* Records supplied *
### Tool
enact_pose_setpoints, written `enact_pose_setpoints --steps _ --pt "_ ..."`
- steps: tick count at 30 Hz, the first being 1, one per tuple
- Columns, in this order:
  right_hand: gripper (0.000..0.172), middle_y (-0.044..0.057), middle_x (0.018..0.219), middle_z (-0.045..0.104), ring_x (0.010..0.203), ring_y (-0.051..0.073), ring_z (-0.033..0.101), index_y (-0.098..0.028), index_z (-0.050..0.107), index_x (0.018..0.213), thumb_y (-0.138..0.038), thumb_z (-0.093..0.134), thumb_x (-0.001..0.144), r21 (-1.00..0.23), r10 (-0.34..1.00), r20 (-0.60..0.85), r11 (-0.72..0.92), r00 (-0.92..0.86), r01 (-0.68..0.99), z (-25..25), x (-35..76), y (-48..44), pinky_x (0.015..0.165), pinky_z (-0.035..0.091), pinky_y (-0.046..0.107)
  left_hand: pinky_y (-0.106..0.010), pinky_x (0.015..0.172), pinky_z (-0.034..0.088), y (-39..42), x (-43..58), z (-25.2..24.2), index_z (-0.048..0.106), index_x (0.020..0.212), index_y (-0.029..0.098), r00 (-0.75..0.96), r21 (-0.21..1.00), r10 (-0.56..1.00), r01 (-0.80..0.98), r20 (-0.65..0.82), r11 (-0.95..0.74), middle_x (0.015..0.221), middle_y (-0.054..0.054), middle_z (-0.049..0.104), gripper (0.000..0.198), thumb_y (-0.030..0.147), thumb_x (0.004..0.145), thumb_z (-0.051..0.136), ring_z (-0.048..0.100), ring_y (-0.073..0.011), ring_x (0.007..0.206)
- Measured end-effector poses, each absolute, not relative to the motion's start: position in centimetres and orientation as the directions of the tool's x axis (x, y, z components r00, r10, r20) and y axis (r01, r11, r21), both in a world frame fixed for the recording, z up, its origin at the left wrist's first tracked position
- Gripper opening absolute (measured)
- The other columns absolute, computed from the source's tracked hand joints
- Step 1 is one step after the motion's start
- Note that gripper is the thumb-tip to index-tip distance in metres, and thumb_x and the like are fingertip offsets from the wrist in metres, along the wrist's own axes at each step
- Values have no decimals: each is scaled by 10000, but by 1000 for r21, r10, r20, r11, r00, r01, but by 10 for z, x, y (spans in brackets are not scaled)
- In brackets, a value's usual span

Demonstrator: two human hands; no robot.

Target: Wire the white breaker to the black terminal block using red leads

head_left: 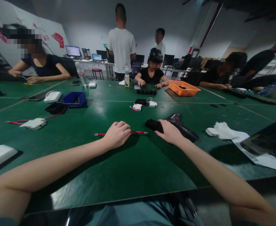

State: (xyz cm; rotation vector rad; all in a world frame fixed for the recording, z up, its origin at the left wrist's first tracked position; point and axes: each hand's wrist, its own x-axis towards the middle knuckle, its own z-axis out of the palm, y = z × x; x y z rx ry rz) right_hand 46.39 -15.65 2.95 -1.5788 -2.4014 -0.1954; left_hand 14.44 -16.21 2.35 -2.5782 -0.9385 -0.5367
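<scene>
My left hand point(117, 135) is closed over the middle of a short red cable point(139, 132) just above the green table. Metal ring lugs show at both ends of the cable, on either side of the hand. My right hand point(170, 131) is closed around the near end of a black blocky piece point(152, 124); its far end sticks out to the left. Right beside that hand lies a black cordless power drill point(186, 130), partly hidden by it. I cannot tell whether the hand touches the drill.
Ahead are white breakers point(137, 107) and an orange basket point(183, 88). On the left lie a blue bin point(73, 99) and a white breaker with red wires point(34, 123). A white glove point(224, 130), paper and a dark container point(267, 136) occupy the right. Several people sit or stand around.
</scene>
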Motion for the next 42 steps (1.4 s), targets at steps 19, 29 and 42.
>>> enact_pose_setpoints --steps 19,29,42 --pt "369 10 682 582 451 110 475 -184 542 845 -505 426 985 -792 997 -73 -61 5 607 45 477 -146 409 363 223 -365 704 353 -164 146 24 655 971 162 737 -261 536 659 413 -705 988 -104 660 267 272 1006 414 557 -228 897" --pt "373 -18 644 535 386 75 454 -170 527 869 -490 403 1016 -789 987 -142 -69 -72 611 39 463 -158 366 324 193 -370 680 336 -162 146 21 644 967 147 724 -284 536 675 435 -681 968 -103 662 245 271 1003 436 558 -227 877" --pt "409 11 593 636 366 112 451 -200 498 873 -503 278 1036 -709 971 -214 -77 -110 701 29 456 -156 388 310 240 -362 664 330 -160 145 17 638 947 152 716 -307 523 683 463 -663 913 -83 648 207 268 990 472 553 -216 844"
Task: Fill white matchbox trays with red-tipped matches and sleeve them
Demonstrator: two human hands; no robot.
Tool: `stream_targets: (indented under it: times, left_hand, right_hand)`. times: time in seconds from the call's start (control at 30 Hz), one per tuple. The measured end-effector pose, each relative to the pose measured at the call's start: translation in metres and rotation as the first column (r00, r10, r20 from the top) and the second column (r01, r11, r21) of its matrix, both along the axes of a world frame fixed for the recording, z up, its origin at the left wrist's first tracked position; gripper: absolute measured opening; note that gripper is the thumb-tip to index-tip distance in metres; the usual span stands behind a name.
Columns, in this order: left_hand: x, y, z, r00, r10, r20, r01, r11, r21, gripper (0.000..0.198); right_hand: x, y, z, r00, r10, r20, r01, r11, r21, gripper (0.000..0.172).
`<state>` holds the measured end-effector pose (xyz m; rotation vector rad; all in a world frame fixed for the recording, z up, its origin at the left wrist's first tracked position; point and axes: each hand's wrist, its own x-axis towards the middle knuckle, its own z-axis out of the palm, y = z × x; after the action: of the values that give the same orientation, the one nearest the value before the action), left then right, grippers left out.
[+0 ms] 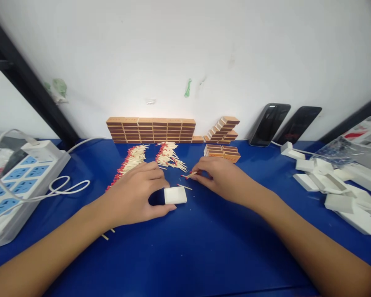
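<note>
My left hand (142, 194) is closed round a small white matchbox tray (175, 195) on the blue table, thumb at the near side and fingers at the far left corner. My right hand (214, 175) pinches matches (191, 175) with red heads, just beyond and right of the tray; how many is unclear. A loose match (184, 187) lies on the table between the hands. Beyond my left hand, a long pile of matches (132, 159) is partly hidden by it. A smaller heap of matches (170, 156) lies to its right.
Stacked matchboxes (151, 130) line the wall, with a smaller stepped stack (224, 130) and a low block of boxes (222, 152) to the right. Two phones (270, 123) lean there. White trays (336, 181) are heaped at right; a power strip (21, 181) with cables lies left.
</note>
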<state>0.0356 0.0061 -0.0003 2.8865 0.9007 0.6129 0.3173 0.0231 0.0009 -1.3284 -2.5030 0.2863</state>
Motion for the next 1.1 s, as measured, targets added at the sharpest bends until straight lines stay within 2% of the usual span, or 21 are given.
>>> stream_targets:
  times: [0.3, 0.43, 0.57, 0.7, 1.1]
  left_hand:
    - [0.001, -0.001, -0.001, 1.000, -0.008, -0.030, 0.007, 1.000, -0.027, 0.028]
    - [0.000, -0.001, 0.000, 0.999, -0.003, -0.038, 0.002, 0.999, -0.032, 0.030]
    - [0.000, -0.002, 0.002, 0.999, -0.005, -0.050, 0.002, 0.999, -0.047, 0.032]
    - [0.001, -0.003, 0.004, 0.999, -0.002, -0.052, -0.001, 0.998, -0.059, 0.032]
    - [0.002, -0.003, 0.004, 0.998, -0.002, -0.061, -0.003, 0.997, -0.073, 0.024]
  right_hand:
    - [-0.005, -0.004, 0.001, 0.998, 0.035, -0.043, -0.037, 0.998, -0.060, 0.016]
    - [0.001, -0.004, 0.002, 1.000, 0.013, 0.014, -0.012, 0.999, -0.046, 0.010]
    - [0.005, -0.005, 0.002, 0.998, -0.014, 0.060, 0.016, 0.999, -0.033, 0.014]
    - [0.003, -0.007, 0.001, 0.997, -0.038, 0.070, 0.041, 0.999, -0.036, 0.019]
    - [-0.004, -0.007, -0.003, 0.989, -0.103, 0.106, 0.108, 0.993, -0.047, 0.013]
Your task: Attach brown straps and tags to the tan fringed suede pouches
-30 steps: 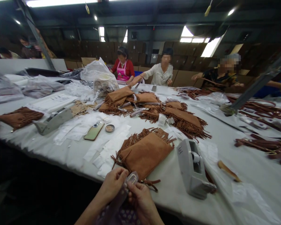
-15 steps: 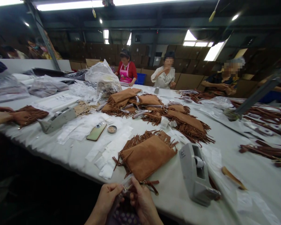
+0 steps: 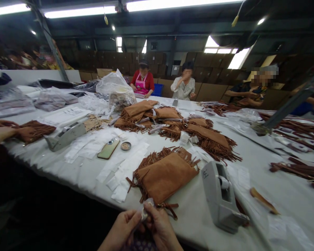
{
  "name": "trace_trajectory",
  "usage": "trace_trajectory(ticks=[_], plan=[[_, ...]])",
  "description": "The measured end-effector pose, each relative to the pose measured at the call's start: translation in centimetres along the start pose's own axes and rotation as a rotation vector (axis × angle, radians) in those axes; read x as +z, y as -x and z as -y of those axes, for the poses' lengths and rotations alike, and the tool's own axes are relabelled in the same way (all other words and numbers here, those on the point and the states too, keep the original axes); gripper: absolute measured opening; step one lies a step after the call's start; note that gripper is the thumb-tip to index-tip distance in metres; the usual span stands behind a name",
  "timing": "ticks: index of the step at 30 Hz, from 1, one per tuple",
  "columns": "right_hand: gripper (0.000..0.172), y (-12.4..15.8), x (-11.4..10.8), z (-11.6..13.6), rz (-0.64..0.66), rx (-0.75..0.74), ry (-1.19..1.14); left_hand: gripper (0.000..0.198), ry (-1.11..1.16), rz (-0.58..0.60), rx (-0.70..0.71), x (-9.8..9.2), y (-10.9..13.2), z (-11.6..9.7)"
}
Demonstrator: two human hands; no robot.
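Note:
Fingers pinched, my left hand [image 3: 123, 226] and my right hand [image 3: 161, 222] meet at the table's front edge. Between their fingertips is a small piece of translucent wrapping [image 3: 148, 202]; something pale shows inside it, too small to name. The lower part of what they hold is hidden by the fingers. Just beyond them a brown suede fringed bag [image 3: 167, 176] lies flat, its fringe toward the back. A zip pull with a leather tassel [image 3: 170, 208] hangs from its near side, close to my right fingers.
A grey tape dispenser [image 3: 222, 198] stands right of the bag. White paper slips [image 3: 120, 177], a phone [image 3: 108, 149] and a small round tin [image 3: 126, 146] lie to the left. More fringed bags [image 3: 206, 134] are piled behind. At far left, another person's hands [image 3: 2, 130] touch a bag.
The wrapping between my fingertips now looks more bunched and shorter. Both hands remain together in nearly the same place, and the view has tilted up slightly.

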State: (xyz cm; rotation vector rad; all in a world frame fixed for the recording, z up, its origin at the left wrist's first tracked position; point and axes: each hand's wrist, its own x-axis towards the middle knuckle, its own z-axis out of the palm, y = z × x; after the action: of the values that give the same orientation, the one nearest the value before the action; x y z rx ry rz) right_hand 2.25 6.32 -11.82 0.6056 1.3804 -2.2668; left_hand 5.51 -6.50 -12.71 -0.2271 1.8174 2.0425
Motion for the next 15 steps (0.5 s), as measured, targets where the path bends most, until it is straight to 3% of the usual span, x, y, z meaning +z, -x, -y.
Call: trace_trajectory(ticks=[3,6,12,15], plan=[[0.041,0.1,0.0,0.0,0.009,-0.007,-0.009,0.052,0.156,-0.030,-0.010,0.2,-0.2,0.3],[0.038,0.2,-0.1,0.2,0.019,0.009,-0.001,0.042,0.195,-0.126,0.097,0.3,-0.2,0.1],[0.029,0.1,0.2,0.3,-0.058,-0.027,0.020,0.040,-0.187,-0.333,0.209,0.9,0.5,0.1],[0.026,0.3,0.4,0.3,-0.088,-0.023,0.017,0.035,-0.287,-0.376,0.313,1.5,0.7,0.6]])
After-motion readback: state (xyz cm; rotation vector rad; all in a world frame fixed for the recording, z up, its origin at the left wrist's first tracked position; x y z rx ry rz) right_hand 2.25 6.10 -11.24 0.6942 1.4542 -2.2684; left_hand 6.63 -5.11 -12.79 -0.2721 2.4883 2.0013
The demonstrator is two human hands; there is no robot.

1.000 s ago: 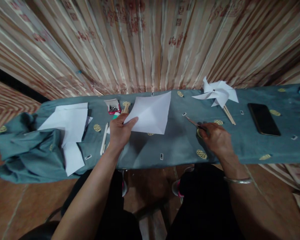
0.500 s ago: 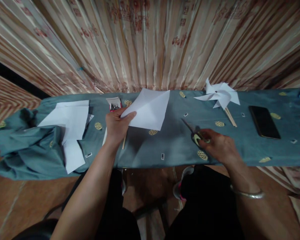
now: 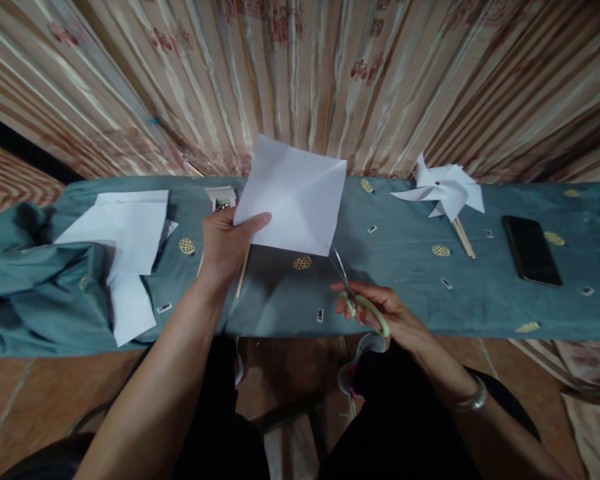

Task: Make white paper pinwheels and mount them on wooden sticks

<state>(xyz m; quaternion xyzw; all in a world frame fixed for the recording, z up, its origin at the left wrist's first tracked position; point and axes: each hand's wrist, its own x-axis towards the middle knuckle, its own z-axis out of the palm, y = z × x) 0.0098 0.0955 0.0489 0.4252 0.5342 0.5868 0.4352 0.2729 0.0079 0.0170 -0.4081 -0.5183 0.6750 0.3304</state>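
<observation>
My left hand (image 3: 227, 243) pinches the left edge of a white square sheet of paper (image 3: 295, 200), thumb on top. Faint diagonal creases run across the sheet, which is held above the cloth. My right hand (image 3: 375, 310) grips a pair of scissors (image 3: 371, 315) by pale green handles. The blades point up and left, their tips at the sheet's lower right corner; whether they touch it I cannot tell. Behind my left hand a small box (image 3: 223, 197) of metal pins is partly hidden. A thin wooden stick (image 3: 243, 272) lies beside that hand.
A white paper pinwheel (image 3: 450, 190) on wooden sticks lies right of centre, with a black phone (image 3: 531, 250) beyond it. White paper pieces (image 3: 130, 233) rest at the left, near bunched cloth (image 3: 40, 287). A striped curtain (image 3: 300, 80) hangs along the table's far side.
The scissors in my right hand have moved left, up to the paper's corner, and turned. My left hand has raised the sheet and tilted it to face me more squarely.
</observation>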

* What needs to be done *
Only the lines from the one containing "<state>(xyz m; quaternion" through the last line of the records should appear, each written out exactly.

* Exercise response *
<state>(xyz m; quaternion xyzw; all in a world frame fixed for the recording, z up, its origin at the left wrist's first tracked position; point and axes: each hand's wrist, its own x-axis towards the middle knuckle, its own z-axis out of the palm, y = z × x) 0.0098 0.0955 0.0489 0.4252 0.5342 0.5868 0.4352 0.2729 0.0079 0.0170 -0.4081 -0.5183 0.6750 0.3304</state>
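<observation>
My left hand (image 3: 227, 243) pinches the left edge of a white square sheet of paper (image 3: 295, 200), thumb on top. Faint diagonal creases run across the sheet, which is held above the cloth. My right hand (image 3: 375, 310) grips a pair of scissors (image 3: 371, 315) by pale green handles. The blades point up and left, their tips at the sheet's lower right corner; whether they touch it I cannot tell. Behind my left hand a small box (image 3: 223, 197) of metal pins is partly hidden. A thin wooden stick (image 3: 243, 272) lies beside that hand.
A white paper pinwheel (image 3: 450, 190) on wooden sticks lies right of centre, with a black phone (image 3: 531, 250) beyond it. White paper pieces (image 3: 130, 233) rest at the left, near bunched cloth (image 3: 40, 287). A striped curtain (image 3: 300, 80) hangs along the table's far side.
The scissors in my right hand have moved left, up to the paper's corner, and turned. My left hand has raised the sheet and tilted it to face me more squarely.
</observation>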

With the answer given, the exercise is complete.